Psycho Dream has the absolute worst hit detection I've experienced in a game. There's only a teensy, visually-undistinguished pixel at the edge of your sword or whip during a certain frame of your attack animation that might hurt the enemy if it connects...or might just glitch through unrecognized. The game is extremely generous in allowing enemies to find a way to hit you, however.
Despite this, you'll probably barrel through the six stages in this gallery of errors just due to the sheer unfinished lack of effort on display: cut 'n' paste substages of featureless flat platforms lined with the same enemies in the same configurations, providing no variety in challenge; enemy generators (that spawn enemies only very occasionally) that take 30 hits to kill for no reason; gaming's least-exciting elevator stage (which has like four OHKO enemies attack over the course of a minute and doesn't even offer any interesting scenery); successions of like 20 of the same barriers in a row that take the same four hits and require no variety in attack approach. So much is designed not to test your skill but waste your time.

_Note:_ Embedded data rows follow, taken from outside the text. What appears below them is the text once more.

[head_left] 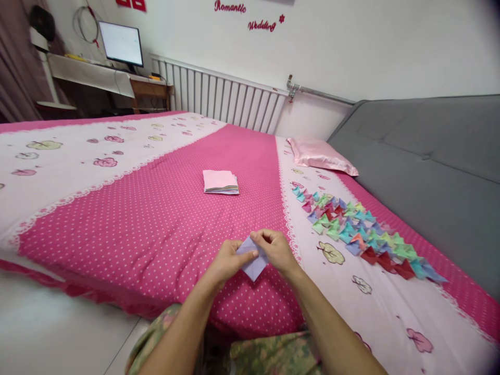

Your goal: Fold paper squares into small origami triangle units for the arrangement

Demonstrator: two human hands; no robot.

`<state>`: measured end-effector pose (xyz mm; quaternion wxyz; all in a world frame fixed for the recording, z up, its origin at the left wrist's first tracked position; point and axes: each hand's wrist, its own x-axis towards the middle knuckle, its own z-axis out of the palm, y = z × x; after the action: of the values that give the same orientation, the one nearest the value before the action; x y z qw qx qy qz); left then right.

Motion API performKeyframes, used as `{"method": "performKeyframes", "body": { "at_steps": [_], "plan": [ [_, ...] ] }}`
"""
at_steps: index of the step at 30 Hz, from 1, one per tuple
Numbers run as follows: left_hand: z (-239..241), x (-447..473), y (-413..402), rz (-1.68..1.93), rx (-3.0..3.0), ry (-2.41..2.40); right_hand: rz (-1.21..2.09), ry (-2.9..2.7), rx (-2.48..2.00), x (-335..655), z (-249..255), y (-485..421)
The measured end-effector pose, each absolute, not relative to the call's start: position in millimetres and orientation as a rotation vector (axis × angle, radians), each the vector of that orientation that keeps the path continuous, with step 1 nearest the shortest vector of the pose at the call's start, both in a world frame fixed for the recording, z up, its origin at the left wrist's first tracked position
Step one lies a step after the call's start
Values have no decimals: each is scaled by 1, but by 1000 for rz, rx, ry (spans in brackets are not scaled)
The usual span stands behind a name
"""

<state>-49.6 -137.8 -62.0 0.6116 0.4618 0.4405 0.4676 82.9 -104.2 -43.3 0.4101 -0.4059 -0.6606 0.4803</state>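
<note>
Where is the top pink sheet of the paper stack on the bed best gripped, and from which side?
Probably its near right corner, from the person's side: the paper stack lies flat, and its edges fan out there, letting a fingertip lift one.

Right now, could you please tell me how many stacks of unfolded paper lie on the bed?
1: the paper stack lies on the bed's pink dotted band, left of the folded pieces. None seems hidden.

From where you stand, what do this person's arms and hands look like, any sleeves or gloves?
The left hand and right hand are bare, with no gloves, and no rings or watch that I can see. Both forearms are uncovered, no sleeves in view. Below them shows green camouflage-patterned clothing.
</note>
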Motion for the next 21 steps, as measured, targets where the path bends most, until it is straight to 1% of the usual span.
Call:
{"method": "performKeyframes", "body": {
  "at_steps": [5, 9, 16, 21],
  "plan": [
    [-61, -51, -136, 1229, 929, 1030, 1323, -1638, -963, 84, -43, -104],
    [-59, -52, -135, 1285, 851, 1069, 1404, -1481, -1003, 83, -43, -103],
    [-59, -52, -135, 1286, 837, 1010, 1308, -1455, -1030, 86, -43, -101],
    [-58, -52, -134, 1266, 815, 1006, 1346, -1422, -996, 88, -40, -100]
  ]
}}
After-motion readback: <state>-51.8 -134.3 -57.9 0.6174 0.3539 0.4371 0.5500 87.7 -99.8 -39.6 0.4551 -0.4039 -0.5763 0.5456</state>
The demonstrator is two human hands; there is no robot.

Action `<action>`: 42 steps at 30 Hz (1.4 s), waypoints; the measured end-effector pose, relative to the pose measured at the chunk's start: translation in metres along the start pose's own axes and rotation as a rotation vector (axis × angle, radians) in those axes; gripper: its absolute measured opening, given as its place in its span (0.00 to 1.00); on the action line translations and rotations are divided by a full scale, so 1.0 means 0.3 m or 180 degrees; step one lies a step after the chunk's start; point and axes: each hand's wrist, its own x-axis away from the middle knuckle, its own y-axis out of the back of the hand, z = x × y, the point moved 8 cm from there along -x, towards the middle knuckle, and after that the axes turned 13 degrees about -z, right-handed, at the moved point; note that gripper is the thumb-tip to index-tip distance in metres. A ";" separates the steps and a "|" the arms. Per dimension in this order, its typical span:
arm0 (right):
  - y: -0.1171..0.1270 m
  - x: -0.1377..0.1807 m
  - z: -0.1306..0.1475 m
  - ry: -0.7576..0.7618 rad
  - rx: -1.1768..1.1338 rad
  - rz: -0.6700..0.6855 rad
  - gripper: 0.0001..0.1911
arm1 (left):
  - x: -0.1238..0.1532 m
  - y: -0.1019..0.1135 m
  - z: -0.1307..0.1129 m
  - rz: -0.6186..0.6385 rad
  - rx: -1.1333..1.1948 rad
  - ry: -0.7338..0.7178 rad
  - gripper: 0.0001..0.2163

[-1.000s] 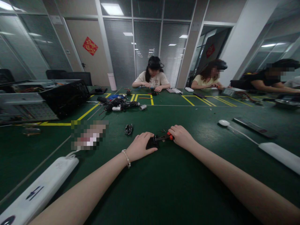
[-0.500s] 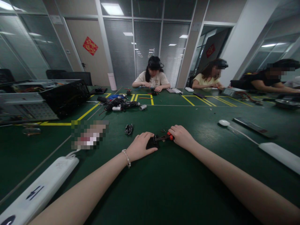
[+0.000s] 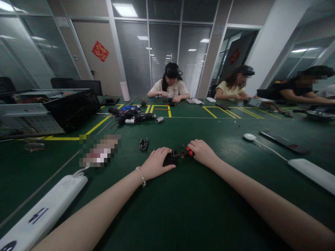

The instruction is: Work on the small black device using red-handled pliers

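Note:
My left hand lies curled over a small black device on the green table, holding it down. My right hand is closed round a red-handled tool whose dark tip points left into the device. A few tiny dark bits lie just behind the tool. A small black part rests on the table a little to the left of my left hand. A bead bracelet sits on my left wrist.
A white power strip lies near left, another white strip with a cable at right. A black computer case stands far left. Tools and cables are heaped mid-table. Three people sit working along the far edge.

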 end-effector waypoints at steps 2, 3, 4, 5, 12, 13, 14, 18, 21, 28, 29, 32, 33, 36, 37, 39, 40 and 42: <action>0.002 0.000 0.000 -0.0008 -0.0021 0.0011 0.11 | -0.001 0.001 0.000 0.0003 0.0010 0.0000 0.23; 0.003 0.000 0.000 -0.0011 -0.0031 0.0017 0.11 | -0.001 0.001 0.001 0.0012 0.0013 0.0005 0.23; 0.003 -0.001 0.000 -0.0013 -0.0040 0.0025 0.11 | -0.001 0.000 0.002 0.0023 0.0015 0.0014 0.23; 0.003 -0.001 0.000 -0.0014 -0.0050 0.0032 0.11 | -0.001 0.000 0.003 0.0033 0.0017 0.0024 0.23; -0.004 -0.003 -0.002 -0.0034 -0.0050 0.0048 0.11 | -0.002 -0.003 0.008 0.0064 -0.0005 0.0053 0.24; -0.004 -0.003 -0.001 -0.0032 -0.0049 0.0042 0.11 | -0.002 -0.004 0.007 0.0074 -0.0007 0.0053 0.24; -0.004 -0.002 -0.001 -0.0030 -0.0048 0.0038 0.11 | -0.002 -0.004 0.006 0.0081 -0.0010 0.0053 0.24; -0.002 -0.001 -0.001 -0.0025 -0.0029 0.0037 0.11 | -0.003 -0.002 0.003 0.0096 -0.0024 0.0064 0.24; -0.001 -0.001 -0.001 -0.0019 -0.0030 0.0029 0.11 | -0.003 0.000 0.003 0.0077 -0.0016 0.0065 0.24; -0.002 -0.004 -0.001 0.0004 -0.0013 0.0050 0.12 | -0.003 0.000 0.002 0.0088 0.0003 0.0088 0.23; -0.001 -0.004 -0.001 0.0006 -0.0013 0.0046 0.12 | -0.003 0.000 0.002 0.0086 0.0006 0.0093 0.23; 0.001 -0.004 0.001 0.0004 -0.0022 0.0029 0.12 | -0.003 0.002 0.000 0.0070 0.0010 0.0088 0.23; 0.001 -0.004 0.001 0.0001 -0.0028 0.0027 0.12 | -0.003 0.002 0.000 0.0068 0.0011 0.0084 0.23; 0.001 -0.004 0.000 -0.0015 -0.0030 0.0030 0.11 | -0.003 0.001 0.001 0.0075 0.0021 0.0090 0.24; 0.002 -0.005 0.000 -0.0020 -0.0028 0.0031 0.11 | -0.003 0.001 0.003 0.0079 0.0024 0.0100 0.24; 0.004 -0.005 0.000 -0.0025 -0.0036 0.0030 0.11 | -0.003 0.000 0.004 0.0093 0.0029 0.0110 0.24; 0.006 -0.006 0.001 -0.0026 -0.0047 0.0030 0.11 | -0.002 0.001 0.003 0.0093 0.0030 0.0109 0.24; 0.008 -0.005 0.002 -0.0023 -0.0075 0.0042 0.11 | -0.002 0.003 0.002 0.0085 0.0027 0.0107 0.24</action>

The deviations are annoyances: two-pixel grey moth (?) enemies nearly invisible in cherry-blossom storms; the nearly-unintelligible visual morass that is the last level's flashing red flame on flashing purple spiderwebs atop a flashing purple castle backdrop; a gun power-up that actually makes the game nearly unplayable, since its hurtbox and the enemies' hitboxes are so narrow that you'll never connect with anything. Then you'll reach the final boss, which seems near-unbeatable with the non-superpowered female character, as you need to hit directly upward to have a chance against the boss's super-mobile tentacle appendages (of course), which seem to have no discernible pattern, and as the game cheats by depriving you of your final power-up level on this stage only. I then reset and, for some reason (brain damage?) fought back to the end again with the male character, who could hit overhead, only to find that the hit detection isn't reliable enough to register your blows even with the right weapon. I finally managed to view an ending invested with as much care as every other element in this game, but: Don't bother with this; use the time you save to watch SNESdrunk videos.

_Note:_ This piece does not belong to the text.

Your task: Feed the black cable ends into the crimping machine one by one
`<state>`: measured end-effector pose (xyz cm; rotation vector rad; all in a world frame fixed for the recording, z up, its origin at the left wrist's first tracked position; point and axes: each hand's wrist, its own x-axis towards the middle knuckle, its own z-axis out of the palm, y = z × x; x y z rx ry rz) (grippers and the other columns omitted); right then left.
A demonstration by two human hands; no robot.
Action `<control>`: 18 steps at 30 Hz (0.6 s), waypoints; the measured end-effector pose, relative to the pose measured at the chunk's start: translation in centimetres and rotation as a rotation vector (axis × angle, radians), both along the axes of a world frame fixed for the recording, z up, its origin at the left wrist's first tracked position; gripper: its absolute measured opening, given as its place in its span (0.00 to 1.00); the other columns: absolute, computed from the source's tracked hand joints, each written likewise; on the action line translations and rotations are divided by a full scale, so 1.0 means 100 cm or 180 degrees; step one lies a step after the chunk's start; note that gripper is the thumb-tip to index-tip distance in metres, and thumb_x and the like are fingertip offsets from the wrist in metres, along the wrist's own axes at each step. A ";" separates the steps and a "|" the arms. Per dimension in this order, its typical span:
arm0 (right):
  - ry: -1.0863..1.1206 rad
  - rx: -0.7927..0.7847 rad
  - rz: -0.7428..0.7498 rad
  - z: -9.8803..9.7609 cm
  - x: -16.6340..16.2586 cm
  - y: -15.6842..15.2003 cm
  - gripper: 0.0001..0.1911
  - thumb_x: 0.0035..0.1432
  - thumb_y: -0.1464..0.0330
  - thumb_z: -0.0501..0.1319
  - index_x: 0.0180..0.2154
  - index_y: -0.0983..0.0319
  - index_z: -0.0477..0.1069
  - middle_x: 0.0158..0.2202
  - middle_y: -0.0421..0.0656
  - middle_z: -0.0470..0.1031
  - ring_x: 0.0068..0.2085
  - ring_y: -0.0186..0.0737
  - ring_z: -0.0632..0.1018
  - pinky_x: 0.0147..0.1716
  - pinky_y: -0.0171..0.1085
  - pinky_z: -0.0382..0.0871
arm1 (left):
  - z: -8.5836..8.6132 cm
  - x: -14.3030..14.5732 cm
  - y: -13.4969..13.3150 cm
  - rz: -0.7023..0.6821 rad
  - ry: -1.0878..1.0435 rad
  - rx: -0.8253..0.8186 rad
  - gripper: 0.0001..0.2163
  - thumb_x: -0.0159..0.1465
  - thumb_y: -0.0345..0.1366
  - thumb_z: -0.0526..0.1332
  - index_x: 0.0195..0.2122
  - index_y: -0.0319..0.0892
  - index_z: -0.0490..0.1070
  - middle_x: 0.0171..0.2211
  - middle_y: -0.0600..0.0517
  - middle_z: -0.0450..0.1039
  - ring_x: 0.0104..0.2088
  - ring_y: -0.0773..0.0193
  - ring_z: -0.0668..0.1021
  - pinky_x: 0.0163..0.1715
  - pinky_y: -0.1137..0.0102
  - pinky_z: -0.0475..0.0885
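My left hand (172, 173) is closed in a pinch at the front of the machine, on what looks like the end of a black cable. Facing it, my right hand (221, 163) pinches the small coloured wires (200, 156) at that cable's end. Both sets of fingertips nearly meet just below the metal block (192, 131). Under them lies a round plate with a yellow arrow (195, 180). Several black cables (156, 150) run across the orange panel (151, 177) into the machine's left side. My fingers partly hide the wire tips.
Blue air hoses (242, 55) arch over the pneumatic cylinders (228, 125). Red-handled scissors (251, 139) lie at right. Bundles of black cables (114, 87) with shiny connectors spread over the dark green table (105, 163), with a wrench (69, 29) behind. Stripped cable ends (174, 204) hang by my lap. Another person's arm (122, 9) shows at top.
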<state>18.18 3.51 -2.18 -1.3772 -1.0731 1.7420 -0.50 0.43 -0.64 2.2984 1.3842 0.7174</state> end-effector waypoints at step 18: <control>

(In fact, I had trouble picking out screenshots for this game, as for all its bargain-bargain-basement Mystic Defender-clone aesthetics, its visuals are a combination of unintelligible (various gelatinous blobs) and pedestrian (subway, cherry-blossom storm, rock garden - the biggest spark of originality may be the inexplicable parade of giant snail lights at the end). For a game that takes place in a "dream world with no rules," it's remarkably unimaginative.)

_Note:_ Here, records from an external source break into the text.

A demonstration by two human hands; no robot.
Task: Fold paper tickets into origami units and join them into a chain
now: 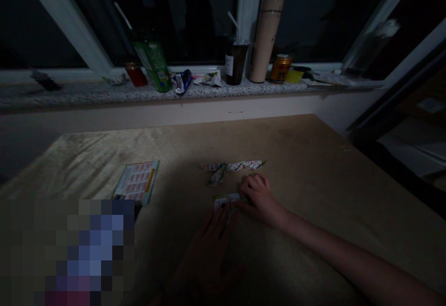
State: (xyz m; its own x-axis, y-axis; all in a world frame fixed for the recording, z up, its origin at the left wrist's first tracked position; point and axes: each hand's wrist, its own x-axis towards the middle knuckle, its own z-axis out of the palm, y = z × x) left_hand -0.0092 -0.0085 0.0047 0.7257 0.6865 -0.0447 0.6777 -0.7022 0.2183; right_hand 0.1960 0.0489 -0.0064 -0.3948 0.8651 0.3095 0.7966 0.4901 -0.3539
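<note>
A small printed sheet of paper [220,201] lies on the table in front of me. My left hand [213,237] rests flat over its near part with fingers stretched out, in deep shadow. At the sheet's right end is my right hand [260,200], its fingers bent and its thumb reaching left to the paper, apart from the fingers. Just beyond both hands lie crumpled, twisted printed paper strips [240,166], with one shorter piece [218,175] angled toward me. Further left is a flat printed card [136,181] with rows of red print.
The brown-covered table [292,143] meets a wall below a granite sill [205,93]. On the sill stand a green bottle [153,64], a dark cup with straw [236,64], a tall tumbler [266,41], a gold can [280,69] and wrappers [183,82]. A pixelated patch covers the lower left.
</note>
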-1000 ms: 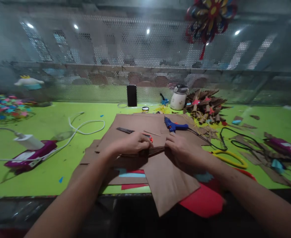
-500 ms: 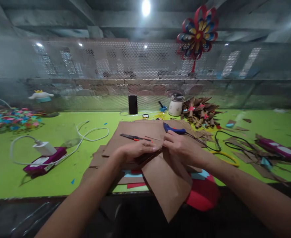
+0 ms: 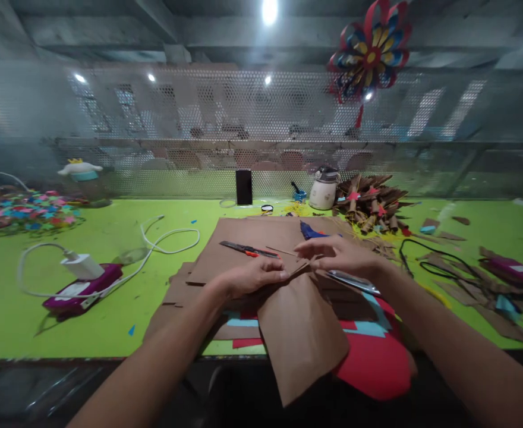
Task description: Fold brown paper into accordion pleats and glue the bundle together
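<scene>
My left hand [image 3: 258, 277] pinches the folded upper edge of a brown paper sheet [image 3: 301, 339] between thumb and fingers. That sheet hangs down past the table's front edge, its lower corner pointing toward me. At the same edge, my right hand [image 3: 344, 257] has its thumb and fingertips on the fold, with the index finger raised a little. Behind the right hand lies a blue glue gun [image 3: 309, 230], partly hidden by the fingers. A utility knife [image 3: 248, 249] rests on larger brown paper sheets [image 3: 226, 235]. A shiny silver tool [image 3: 354, 282] shows beneath my right wrist.
Red paper [image 3: 372, 362] and light blue strips [image 3: 372, 326] stick out under the brown sheets. A purple power strip [image 3: 83, 291] with a white charger [image 3: 83, 266] lies left. Behind are a phone [image 3: 244, 187], a bottle [image 3: 323, 189] and rolled brown paper pieces [image 3: 368, 202].
My right hand's fingers have spread somewhat and shifted along the fold. The hanging sheet's lower corner has swung left. The silver tool has come into sight, and the view has turned slightly.
</scene>
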### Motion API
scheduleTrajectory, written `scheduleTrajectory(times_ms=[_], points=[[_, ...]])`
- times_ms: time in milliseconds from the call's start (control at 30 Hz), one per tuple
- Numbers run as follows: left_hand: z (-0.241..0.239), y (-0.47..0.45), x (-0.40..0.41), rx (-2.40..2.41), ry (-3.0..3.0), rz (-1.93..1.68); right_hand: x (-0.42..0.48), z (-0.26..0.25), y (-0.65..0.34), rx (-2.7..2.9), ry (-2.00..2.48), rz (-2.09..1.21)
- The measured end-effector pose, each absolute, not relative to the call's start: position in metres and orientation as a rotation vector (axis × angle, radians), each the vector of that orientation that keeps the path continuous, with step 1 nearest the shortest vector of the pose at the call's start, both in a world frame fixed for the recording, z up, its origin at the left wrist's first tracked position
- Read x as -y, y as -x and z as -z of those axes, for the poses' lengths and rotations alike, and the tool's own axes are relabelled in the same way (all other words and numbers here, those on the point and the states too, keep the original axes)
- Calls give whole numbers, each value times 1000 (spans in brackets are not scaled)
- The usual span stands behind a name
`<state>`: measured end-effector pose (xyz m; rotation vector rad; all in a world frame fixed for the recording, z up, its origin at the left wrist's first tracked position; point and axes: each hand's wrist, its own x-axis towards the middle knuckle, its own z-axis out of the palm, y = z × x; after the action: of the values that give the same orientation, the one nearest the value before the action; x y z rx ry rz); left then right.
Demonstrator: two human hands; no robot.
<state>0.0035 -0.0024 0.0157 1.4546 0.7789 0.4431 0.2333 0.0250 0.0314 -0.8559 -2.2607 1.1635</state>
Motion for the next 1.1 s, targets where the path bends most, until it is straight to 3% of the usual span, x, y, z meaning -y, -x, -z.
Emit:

In a weird way, though, I'm glad this was included on the Switch streaming library. It's garbage, but this way, it's the type of garbage that no one has to spend money on to learn it's garbage; they can just pop in for 15 minutes free-of-charge with their Switch Online subscription until they learn it's garbage.
The most interesting thing about it is that it starts with the Japanese equivalent of an FBI VHS video warning.